There’s a little game I like to play whenever I watch a movie: Who should play brothers? This game isn’t based on acting styles or level of talent. Instead, it’s purely about physical resemblances and people who have the same energy. Like, for instance, Michael Shannon and Peter Dinklage.
She ain’t wrong. Seriously, look at the two of them.
You know who could play their dad? Dr. House himself, Hugh Laurie.
And perhaps Josh Brolin is the wayward prodigal son.
Here’s another physical similarity between big-time actors that’s been discussed lately: Keanu Reeves and Adam Driver. Can you tell which one is real and which one is face-swapped? I can’t. Though maybe due to age, Keanu should play Driver’s dad, or perhaps his cool uncle who just can’t stop killing people who are unkind to animals.
Speaking of fathers and sons, the pairing of John Boyega and Denzel has Oscar gold written all over it. Like the British homie looks more like Denzel than Denzel’s son looks like his daddy.
There’s another obvious father-son pairing that needs to happen as well — Delroy Lindo should play LeBron James’s dad. In Space Jam 3, or whatever. But it needs to happen.
Anyway, back to brothers. When you’re putting together those pairings, it’s not only key that they look like each other, but also that they have a similar energy. For instance, when it comes to being reckless and arrogant in equal measure, here are two men (Gerard Butler and Shia LaBeouf) who seem destined to play brothers — or at least cousins.
Oh, and consider this one — Jemaine Clement and Richard Ayoade — a freebie, Hollywood.
I don’t know if NFL Hall of Famer Troy Aikman will deserve a biopic or not. But you know who could play him if they do decide to make a movie about the former Dallas Cowboy quarterback? Jay-Z.
There’s another brotherly pairing that seems ripe and ready to pluck, too — Brad Pitt and Benicio del Toro. Imagine them in a high-stakes thriller where they play brothers from across the border. Maybe one of them is the Texas-born son of privilege, and the other is the Mexican-born son of privilege. But here’s the twist: They have the same rich dad, who was secretly a border-hopping criminal with two families. After he’s gunned-down, his two sons, once they meet, decide to go into the family business of dirtbaggery together.
This next one may bend your brain with how far it’s pushing reality. But that’s what you do in Flavortown — you do things with gusto and lots of hot sauce and deep-frying before you put bacon and cheese on it. But seriously, just imagine Colin Farrell and Guy Fieri in the movie, I Am My Brother’s Chef.
If we hop across the pond for one of those opulent, luxuriant, candlelit period pieces, and we need two actors who could convincingly play brothers in a timeless way — perhaps they’re both princes battling over their father’s crown and throne — we couldn’t do any better than Daniel Day-Lewis and Jeremy Irons.
Admittedly, we’ve already discussed both of these next actors. Also admittedly, it wouldn’t seem like they could play brothers. One’s tall; the other’s very much not. One’s gangly; the other’s usually thick and bearded. But both men are equally intense. Plus, when you throw in a common genetic link, like a curmudgeonly grandpa, suddenly their pairing makes sense.

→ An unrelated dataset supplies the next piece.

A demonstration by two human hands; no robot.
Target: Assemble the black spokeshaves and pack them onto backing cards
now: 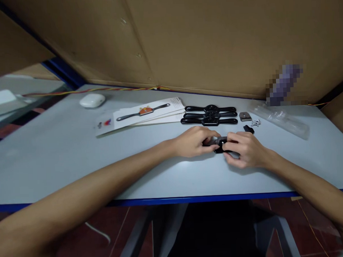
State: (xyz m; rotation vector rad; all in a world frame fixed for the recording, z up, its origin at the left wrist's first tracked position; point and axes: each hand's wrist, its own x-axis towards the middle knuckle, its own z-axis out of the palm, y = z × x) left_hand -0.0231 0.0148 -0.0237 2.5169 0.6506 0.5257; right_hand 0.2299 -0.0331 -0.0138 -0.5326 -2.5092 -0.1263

Can’t you see it? De Niro as their cantankerous grandpa, Shia as the fuck-up elder son, Driver as the younger, trying-to-do-it-all-right but failing brother. And if they need one more fuck-up in the family, they could also have a cousin who they stop to see along the way — Post LaBeouf.
Finally, Hollywood needs to explain how this one isn’t already in the works. I mean, c’mon. Just imagine these two brothers have the same Spanish daddy. Or maybe, it’s a Miami-based drama about generations. Either way, I’m talking about Javier Bardem and Jeffrey Dean Morgan.
For real, this somehow isn’t the same actor.